**TASK DETAILS**
Produce a word-for-word copy of the data below.

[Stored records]
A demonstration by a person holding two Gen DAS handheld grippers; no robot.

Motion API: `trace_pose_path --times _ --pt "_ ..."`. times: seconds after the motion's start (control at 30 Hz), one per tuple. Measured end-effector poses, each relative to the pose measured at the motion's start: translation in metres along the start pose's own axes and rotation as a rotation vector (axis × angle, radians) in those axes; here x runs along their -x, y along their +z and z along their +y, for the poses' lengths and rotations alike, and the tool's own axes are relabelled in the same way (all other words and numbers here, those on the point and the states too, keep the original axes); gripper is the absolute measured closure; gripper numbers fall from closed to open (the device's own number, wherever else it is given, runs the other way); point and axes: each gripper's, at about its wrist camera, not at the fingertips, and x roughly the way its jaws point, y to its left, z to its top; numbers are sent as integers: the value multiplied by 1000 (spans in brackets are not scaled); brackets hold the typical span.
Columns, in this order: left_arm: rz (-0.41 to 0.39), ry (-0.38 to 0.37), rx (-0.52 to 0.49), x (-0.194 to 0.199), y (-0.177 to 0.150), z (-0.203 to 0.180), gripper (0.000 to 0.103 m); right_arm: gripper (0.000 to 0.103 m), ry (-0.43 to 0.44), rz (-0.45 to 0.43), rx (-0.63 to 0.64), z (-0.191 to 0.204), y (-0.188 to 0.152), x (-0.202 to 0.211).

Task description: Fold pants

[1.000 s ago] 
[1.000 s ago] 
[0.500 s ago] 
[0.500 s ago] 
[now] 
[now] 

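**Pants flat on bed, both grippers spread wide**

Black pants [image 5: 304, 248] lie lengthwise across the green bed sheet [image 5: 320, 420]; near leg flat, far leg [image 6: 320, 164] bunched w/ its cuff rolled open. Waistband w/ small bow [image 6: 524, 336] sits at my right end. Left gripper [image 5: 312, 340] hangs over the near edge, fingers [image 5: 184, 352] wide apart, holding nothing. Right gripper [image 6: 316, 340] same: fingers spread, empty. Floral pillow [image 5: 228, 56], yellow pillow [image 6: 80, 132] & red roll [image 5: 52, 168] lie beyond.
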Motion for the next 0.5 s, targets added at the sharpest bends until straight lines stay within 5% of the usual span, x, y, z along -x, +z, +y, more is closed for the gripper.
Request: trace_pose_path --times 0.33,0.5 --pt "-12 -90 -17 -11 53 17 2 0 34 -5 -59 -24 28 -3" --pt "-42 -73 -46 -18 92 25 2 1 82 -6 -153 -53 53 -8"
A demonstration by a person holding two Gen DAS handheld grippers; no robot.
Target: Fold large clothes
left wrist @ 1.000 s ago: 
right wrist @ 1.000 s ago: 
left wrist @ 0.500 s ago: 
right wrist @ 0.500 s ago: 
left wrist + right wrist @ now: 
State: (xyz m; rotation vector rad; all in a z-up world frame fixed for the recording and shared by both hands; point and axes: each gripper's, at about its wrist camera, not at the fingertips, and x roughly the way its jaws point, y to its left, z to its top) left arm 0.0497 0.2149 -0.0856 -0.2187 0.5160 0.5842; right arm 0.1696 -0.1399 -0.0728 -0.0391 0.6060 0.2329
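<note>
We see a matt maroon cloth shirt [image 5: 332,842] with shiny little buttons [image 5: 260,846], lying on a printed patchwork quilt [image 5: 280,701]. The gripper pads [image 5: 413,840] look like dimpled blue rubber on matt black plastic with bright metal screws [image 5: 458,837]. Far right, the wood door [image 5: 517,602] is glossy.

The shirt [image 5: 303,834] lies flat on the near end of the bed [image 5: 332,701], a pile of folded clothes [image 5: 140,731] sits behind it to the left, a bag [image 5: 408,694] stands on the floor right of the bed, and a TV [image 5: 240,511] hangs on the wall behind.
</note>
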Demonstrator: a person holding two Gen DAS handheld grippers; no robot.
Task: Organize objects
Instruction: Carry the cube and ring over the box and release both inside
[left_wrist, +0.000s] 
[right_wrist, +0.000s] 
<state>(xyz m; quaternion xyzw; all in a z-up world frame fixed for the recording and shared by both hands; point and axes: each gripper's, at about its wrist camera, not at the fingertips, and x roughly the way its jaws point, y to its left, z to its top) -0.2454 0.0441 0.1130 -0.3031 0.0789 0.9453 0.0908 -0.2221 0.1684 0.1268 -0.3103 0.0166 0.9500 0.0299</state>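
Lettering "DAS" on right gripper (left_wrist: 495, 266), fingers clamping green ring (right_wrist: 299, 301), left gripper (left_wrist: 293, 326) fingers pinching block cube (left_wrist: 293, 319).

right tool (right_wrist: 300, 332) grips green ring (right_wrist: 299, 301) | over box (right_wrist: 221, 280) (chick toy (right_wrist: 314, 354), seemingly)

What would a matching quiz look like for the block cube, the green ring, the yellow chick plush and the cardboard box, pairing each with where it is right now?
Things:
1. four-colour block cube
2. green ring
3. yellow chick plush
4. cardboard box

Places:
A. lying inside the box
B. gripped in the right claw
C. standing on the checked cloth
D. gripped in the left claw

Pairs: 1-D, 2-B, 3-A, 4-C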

**WRITTEN SOLUTION**
A demonstration by a person holding two Gen DAS handheld grippers; no robot.

Motion API: `trace_pose_path --times _ --pt "_ ..."`. times: seconds after the motion's start (control at 30 Hz), one per tuple. Measured end-effector poses, each relative to the pose measured at the motion's start: translation in metres along the start pose's own axes and rotation as a rotation vector (axis × angle, radians) in those axes; here x runs along their -x, y along their +z and z along their +y, for the poses' lengths and rotations alike, and the tool's own axes are relabelled in the same way (all other words and numbers here, those on the point and the states too, keep the original axes); gripper is the absolute measured closure; gripper numbers fall from closed to open (the device's own number, wherever else it is given, runs the other way); point and axes: each gripper's, at about its wrist camera, not at the fingertips, and x roughly the way its jaws point, y to its left, z to its top; numbers are sent as integers: the value multiplied by 1000 (spans in brackets are not scaled); brackets hold the typical span.
Columns, in this order: left_arm: rz (-0.41 to 0.39), ry (-0.38 to 0.37), rx (-0.52 to 0.49), x (-0.194 to 0.199), y (-0.177 to 0.150), z (-0.203 to 0.180), gripper (0.000 to 0.103 m); right_arm: gripper (0.000 to 0.103 m), ry (-0.43 to 0.44), rz (-0.45 to 0.43), rx (-0.63 to 0.64), z (-0.191 to 0.204), y (-0.188 to 0.152), x (-0.202 to 0.211).

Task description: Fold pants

[1.000 s ago] 
[1.000 s ago] 
[0.500 s ago] 
[0.500 s ago] 
[now] 
[now] 

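**Pants flat on bed, both grippers spread wide**

Black pants [image 5: 304, 248] lie lengthwise across the green bed sheet [image 5: 320, 420]; near leg flat, far leg [image 6: 320, 164] bunched w/ its cuff rolled open. Waistband w/ small bow [image 6: 524, 336] sits at my right end. Left gripper [image 5: 312, 340] hangs over the near edge, fingers [image 5: 184, 352] wide apart, holding nothing. Right gripper [image 6: 316, 340] same: fingers spread, empty. Floral pillow [image 5: 228, 56], yellow pillow [image 6: 80, 132] & red roll [image 5: 52, 168] lie beyond.
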Motion for the next 0.5 s, targets added at the sharpest bends until straight lines stay within 5% of the usual span, x, y, z along -x, +z, +y, more is closed for the gripper.
Request: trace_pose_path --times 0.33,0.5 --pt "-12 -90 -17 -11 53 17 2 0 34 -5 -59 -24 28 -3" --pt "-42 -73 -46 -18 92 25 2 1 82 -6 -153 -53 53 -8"
A demonstration by a person holding two Gen DAS handheld grippers; no robot.
Target: Fold large clothes
left wrist @ 1.000 s ago: 
right wrist @ 1.000 s ago: 
left wrist @ 0.500 s ago: 
right wrist @ 0.500 s ago: 
left wrist + right wrist @ now: 
State: (xyz m; rotation vector rad; all in a z-up world frame fixed for the recording and shared by both hands; point and axes: each gripper's, at about its wrist camera, not at the fingertips, and x roughly the way its jaws point, y to its left, z to its top) left arm 0.0497 0.2149 -0.0856 -0.2187 0.5160 0.5842; right arm 0.1696 -0.1399 -0.0728 -0.0391 0.6060 0.2329
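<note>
We see a matt maroon cloth shirt [image 5: 332,842] with shiny little buttons [image 5: 260,846], lying on a printed patchwork quilt [image 5: 280,701]. The gripper pads [image 5: 413,840] look like dimpled blue rubber on matt black plastic with bright metal screws [image 5: 458,837]. Far right, the wood door [image 5: 517,602] is glossy.

The shirt [image 5: 303,834] lies flat on the near end of the bed [image 5: 332,701], a pile of folded clothes [image 5: 140,731] sits behind it to the left, a bag [image 5: 408,694] stands on the floor right of the bed, and a TV [image 5: 240,511] hangs on the wall behind.
</note>
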Demonstrator: a person holding two Gen DAS handheld grippers; no robot.
Task: Organize objects
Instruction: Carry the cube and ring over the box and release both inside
[left_wrist, +0.000s] 
[right_wrist, +0.000s] 
<state>(xyz m; quaternion xyzw; all in a z-up world frame fixed for the recording and shared by both hands; point and axes: each gripper's, at about its wrist camera, not at the fingertips, and x roughly the way its jaws point, y to its left, z to its top) -0.2454 0.0441 0.1130 -0.3031 0.0789 0.9453 0.0908 -0.2221 0.1684 0.1268 -0.3103 0.0166 0.9500 0.0299</state>
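Lettering "DAS" on right gripper (left_wrist: 495, 266), fingers clamping green ring (right_wrist: 299, 301), left gripper (left_wrist: 293, 326) fingers pinching block cube (left_wrist: 293, 319).

right tool (right_wrist: 300, 332) grips green ring (right_wrist: 299, 301) | over box (right_wrist: 221, 280) (chick toy (right_wrist: 314, 354), seemingly)

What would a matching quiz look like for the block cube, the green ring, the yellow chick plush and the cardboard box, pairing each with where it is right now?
Things:
1. four-colour block cube
2. green ring
3. yellow chick plush
4. cardboard box

Places:
A. lying inside the box
B. gripped in the right claw
C. standing on the checked cloth
D. gripped in the left claw

Pairs: 1-D, 2-B, 3-A, 4-C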

That's the answer, with nothing more to add.